Celtic 1-0 Aberdeen
It was always going to be Ryan Christie, wasn’t it? It was the key moment of a cagey final, the type of moment which sparks commentators to claim that the script couldn’t have been written. Yet in reality, any script writer worth their salt would write yesterday’s very script before crumpling it up and chucking it because of its predictability.
A seventh straight trophy for Brendan Rodgers against a resolute, strong, disciplined but ultimately toothless Aberdeen side. Settled by the man in the form of his life who, ironically enough, Aberdeen had developed for 18 months of his short career. You could have narrated that very script to any Dons fan pre-match and they wouldn’t have batted an eye lid. Of course it was going to happen.
That early feeling of dread and inevitability was only multiplied when the starting line-ups were released. If it wasn’t for McKenna’s unbelievable rise then the million-pound move rumours would be about Devlin. He’s been a starlet at the back for us but alas, didn’t shake off the injury sustained on Scotland duty. The two names that stood out were Ball, in for May to play a much deeper role, and Cosgrove who started up top.
A defender half as good as Willie Miller once said: “you can’t win anything with kids”. Well, as another wise man pointed out on Twitter on Sunday, you can’t win anything with Sam Cosgrove either.
A ‘creative’ spine of Ball, Ferguson, Shinnie and Cosgrove were never going to produce an array of chances and if they did I can’t say I was confident of them being scored. As it was, the chances barely even arrived. Ball and Ferguson blazed over and Simunovic almost scored a pearler at the wrong end but other than that there was nothing. No spark. No adventure.
McGinn’s been up but mostly down this season and without Gary Mackay-Steven we are scarily ineffective in the final third. Manchester United loanee James Wilson had started every one of the past six matches for the Dons, albeit only scoring once, but was dropped for the big occasion.
The elephant in every press room that McInnes sits in must be the name of a certain Chris Forrester. What’s happened to him? Where is he? This is a 25 year-old creative centre midfielder who we paid £200k for. On the face of it, he was Kenny McLean’s replacement. Yet he hasn’t seen a single minute of first team football since we beat St Mirren on 6th October.

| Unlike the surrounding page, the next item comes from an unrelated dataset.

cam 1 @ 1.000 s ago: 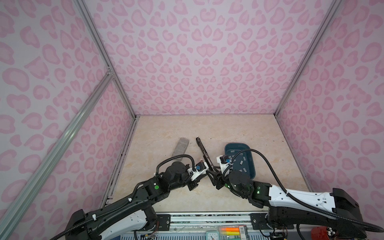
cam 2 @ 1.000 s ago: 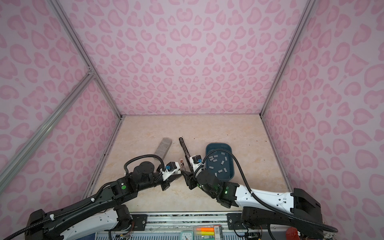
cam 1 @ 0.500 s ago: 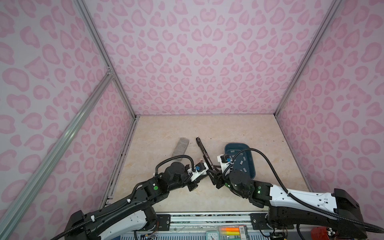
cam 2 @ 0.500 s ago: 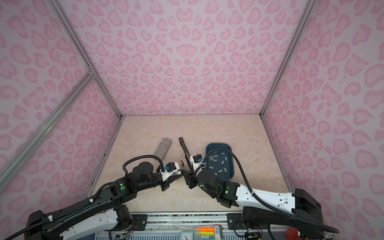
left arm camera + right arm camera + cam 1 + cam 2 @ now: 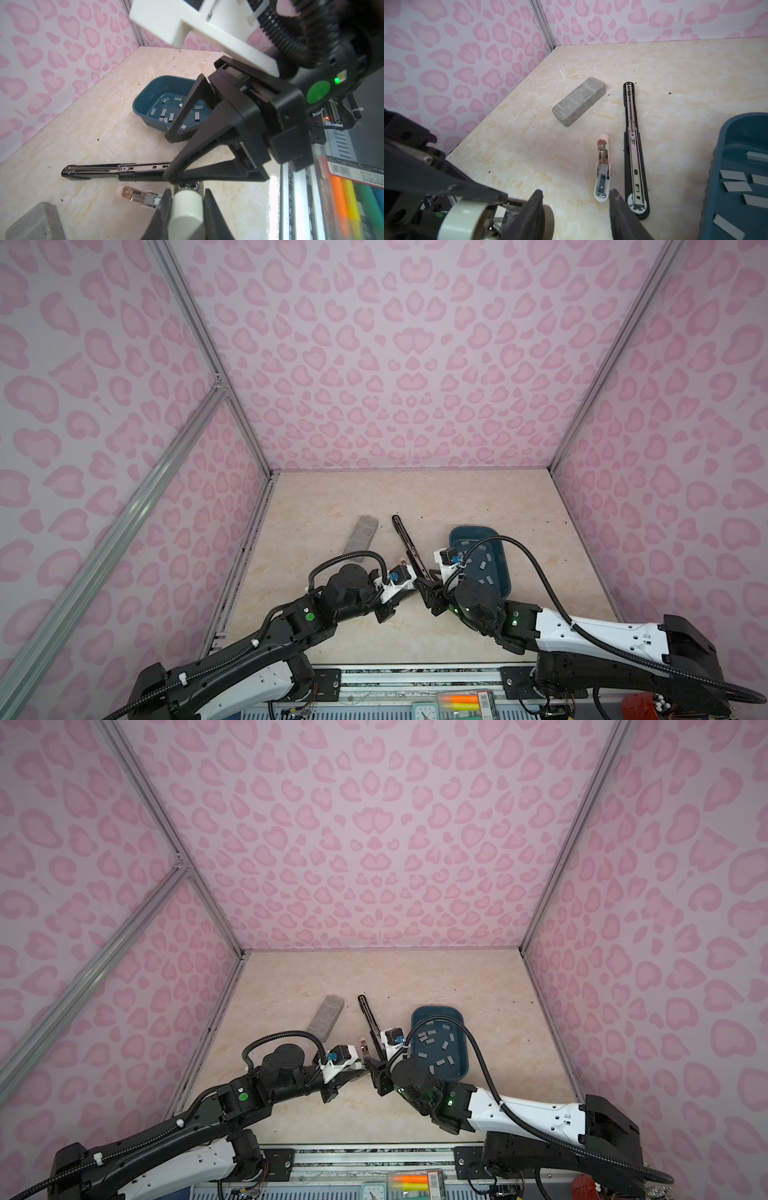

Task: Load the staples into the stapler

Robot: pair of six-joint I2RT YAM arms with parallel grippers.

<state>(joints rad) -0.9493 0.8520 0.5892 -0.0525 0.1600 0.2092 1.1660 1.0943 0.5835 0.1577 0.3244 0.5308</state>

He doesn’t appear to be injured, featuring for the reserves since then, but we’ve had no news on him whatsoever. Stephen Gleeson too. An Irish international from Ipswich Town. These aren’t unknown quantities trying to adjust to life in Aberdeen. They were major summer signings from English teams and earmarked for key starting berths in the team this season.

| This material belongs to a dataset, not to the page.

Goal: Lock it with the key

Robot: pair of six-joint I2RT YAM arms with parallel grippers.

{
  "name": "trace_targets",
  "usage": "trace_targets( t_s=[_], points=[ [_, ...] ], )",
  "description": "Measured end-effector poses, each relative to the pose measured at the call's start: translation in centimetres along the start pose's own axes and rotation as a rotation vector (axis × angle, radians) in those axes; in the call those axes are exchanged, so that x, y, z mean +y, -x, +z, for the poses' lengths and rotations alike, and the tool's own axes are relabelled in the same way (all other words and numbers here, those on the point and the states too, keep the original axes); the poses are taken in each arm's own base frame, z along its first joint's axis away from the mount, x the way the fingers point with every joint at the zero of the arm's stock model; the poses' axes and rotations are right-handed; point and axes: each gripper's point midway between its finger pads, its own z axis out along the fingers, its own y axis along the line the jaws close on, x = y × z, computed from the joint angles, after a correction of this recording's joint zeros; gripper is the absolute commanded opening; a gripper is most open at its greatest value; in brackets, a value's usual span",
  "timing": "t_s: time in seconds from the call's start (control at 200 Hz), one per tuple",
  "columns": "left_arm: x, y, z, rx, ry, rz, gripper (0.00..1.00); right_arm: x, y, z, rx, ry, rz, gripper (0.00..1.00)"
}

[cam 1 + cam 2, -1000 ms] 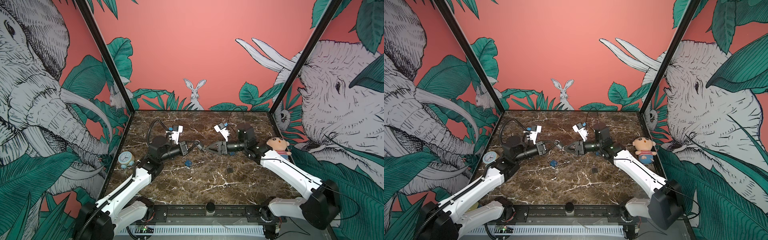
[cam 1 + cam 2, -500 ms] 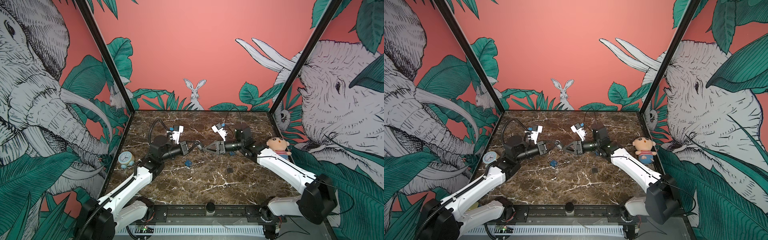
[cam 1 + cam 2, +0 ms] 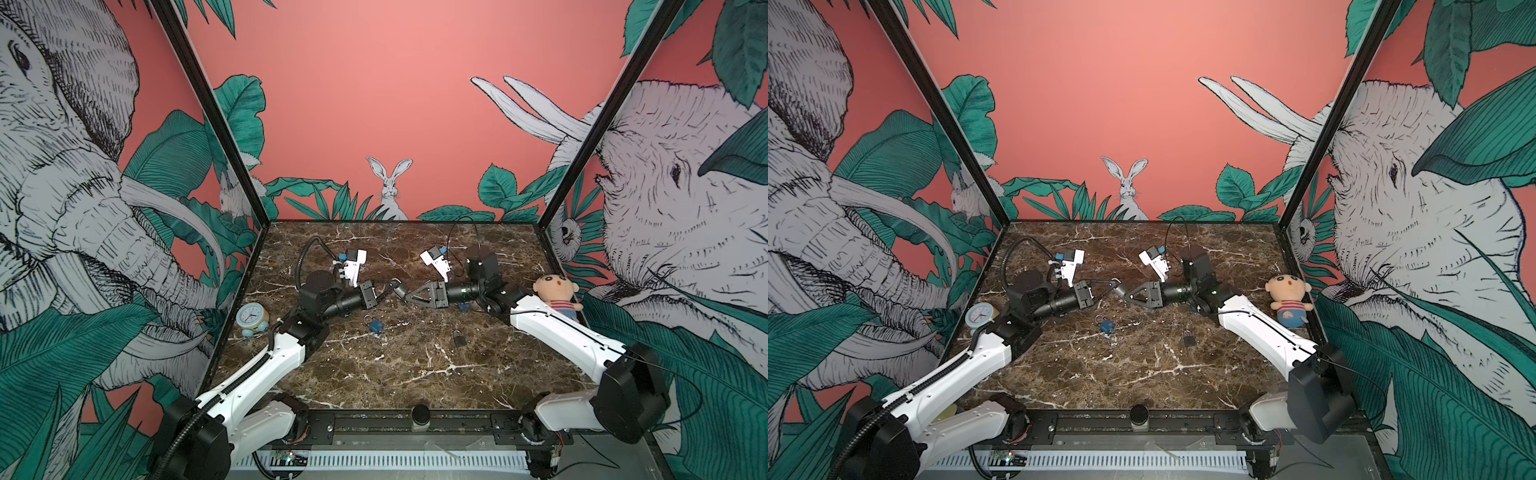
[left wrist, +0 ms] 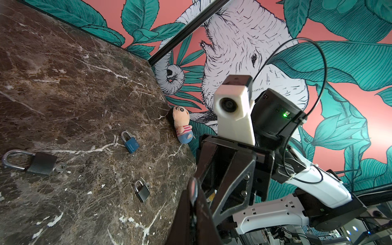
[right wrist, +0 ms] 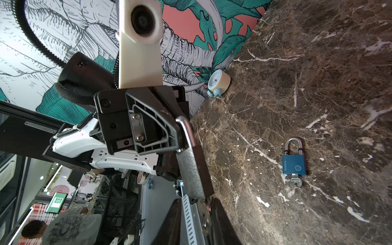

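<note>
A grey padlock with a silver shackle hangs in mid-air over the middle of the table. My left gripper is shut on that shackle; in both top views it reaches in from the left. A key sticks out of the padlock's bottom. My right gripper comes from the opposite side. Its jaws stand narrowly open around the key, which lies against one finger and apart from the other.
A blue padlock with its own key lies on the marble below the grippers. A small dark padlock lies further right. A round clock stands at the left edge and a plush doll at the right edge.
My right gripper has moved left up to the held padlock and its jaws have narrowed around the key. The left gripper has stayed shut and in place.
</note>
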Motion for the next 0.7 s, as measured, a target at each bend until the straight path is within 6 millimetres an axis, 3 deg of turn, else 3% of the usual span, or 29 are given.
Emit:
trace_targets(
  t_s=[0.15,0.695],
  points=[
    [0.0,0.2,0.0,-0.008,0.000,-0.004,0.00,-0.1,-0.1,0.1,-0.004,0.004,0.014,0.00],
    [0.0,1.0,-0.7,-0.034,-0.039,-0.054,0.00,0.4,0.0,0.1,-0.045,0.061,-0.008,0.00]
  ],
)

McInnes said back in July that Forrester could be “the difference”, praising his touch, passing and general quality on the ball. We’d love a bit of that now, please.

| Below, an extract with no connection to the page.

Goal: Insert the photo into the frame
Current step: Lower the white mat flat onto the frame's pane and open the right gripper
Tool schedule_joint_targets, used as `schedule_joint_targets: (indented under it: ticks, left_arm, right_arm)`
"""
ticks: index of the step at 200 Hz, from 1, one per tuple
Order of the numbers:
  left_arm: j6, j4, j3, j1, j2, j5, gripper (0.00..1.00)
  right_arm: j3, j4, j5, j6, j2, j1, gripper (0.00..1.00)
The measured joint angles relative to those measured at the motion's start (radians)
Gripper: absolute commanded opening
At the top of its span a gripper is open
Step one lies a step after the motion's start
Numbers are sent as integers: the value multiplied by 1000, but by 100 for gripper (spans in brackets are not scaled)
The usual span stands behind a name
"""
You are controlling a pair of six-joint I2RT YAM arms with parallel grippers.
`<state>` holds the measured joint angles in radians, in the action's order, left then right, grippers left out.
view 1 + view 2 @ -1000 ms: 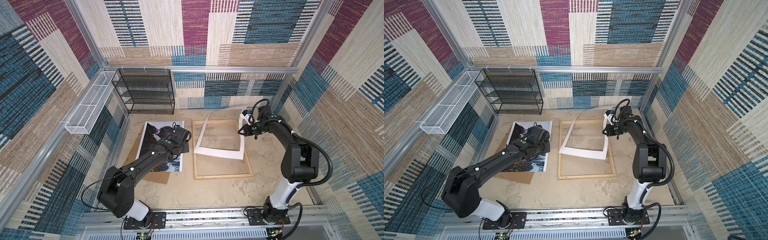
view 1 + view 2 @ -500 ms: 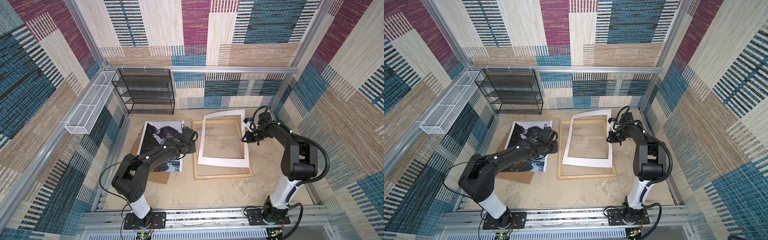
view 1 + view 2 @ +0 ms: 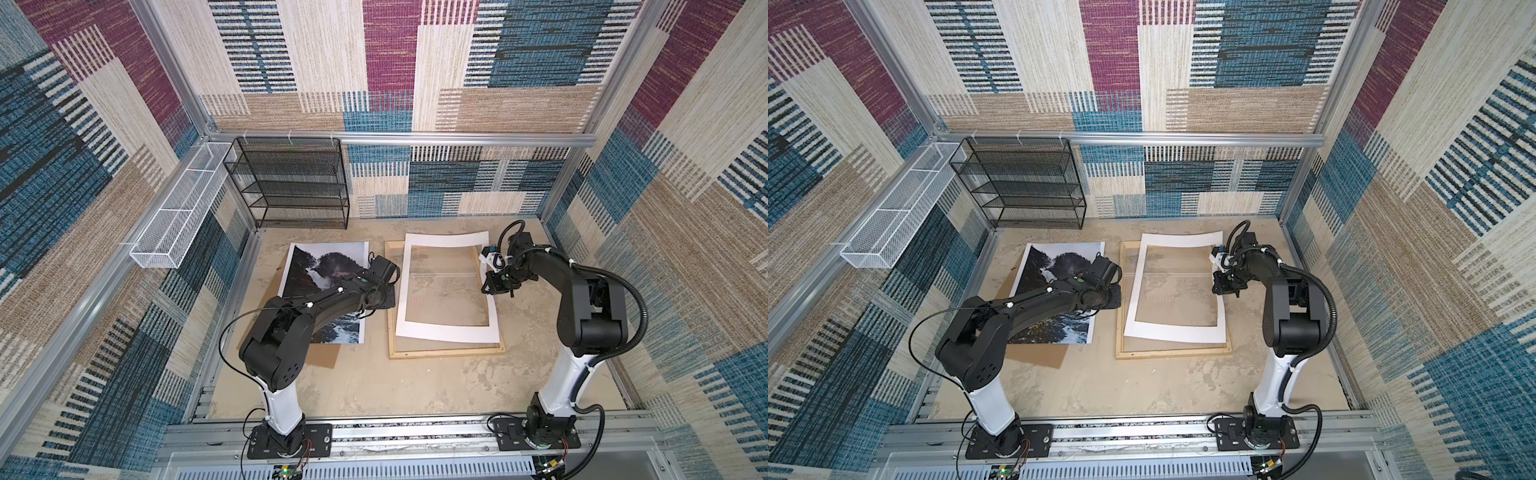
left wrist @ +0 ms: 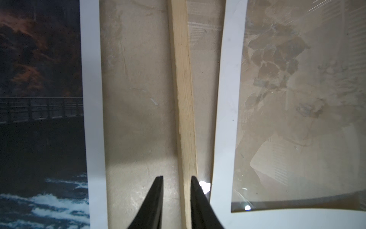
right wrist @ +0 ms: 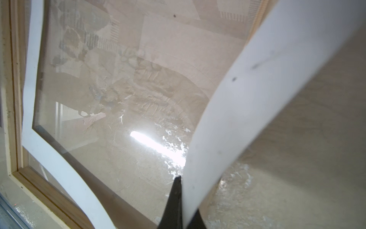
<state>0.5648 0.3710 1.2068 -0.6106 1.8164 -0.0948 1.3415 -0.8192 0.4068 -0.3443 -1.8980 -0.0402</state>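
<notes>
**Left wrist view: a limp print lies beside the frame**

The photo (image 4: 39, 99) lies flat on the counter (image 4: 138, 79), partly over a brown backing board (image 3: 320, 357). It is just beside the frame (image 4: 184, 99), not in it. It looks like thin, light paper that would probably sag or crease if pinched mid-sheet. The plain white border on the side facing the frame seems the safest place to hold it. The left pincer (image 4: 176, 178) stands apart, its tips either side of the pale, grainy wooden rail. The right pincer (image 5: 181, 179) is clamped on the white mat (image 5: 257, 79), which bows upward over the frame's clear, reflective pane (image 5: 118, 99).
</notes>
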Motion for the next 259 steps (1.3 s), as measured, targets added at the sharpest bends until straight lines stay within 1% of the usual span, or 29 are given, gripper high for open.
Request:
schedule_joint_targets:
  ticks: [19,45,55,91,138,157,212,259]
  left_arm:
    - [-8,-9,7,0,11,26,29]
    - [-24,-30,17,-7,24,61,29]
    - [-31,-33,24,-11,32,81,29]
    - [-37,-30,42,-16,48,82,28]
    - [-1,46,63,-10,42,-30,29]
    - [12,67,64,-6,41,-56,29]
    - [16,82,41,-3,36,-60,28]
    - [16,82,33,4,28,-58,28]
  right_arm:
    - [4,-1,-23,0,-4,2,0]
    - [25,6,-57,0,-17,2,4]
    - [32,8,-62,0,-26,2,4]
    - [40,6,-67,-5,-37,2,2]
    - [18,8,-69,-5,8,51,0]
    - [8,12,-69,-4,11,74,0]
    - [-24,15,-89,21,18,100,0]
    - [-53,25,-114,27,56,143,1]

Positively though, we played well as a team and showed great spirit. We were compact and determined but when man-marking is being utilised then all it takes is one momentary lapse of concentration. Especially against a team as good as Celtic.
And that’s all it was. Christie outpaced Shinnie and Logan was caught dithering for a second too long. 1-0.
Celtic have the quality and strength to hold out leads while we didn’t have any imagination to unlock them. Fair play to them, they deserve it and you wouldn’t bet against them to go on and win the treble treble. A remarkable achievement when it comes.
They’ve also the advantage of having bullies in their team and referee’s who are brought up with an ingrained mentality of favouring the bigger teams. To give a penalty against Ball’s handball was astounding. Both outside the box and entirely accidental, it’s the sort of handball shout that is mocked by supporters of the opposing team for the next ten minutes.
We’ve got Joe Lewis, though. SUPER Joe Lewis. Appreciate him while we do.
Talking of bullies, a word too for the G4S and Police Scotland teams who felt they needed at least seven pairs of forceful hands to pin down a pitch invader. One or two would have done the job, lads.
McInnes talked about his legacy in the days leading up to the final, stating that he knows it’ll depend on his trophy haul. Hearing him say that the “most important thing is trophies” is encouraging but ultimately futile. That’s four finals now, three defeats, and unfortunately for him history won’t remember the opponent nor the financial gulf.
December could be make or break and it continues tomorrow against Rangers. We’re seventh in the league. Rangers, somehow, are first. I had to look twice at the league table on Sunday to believe that. A win tomorrow though and we’ll only be six points off them. That has to be the target.
We’ll see how we feel when the starting line-ups are released this time. Whatever happens, it certainly won’t be pretty.
Get well soon GMS, haste ye back min.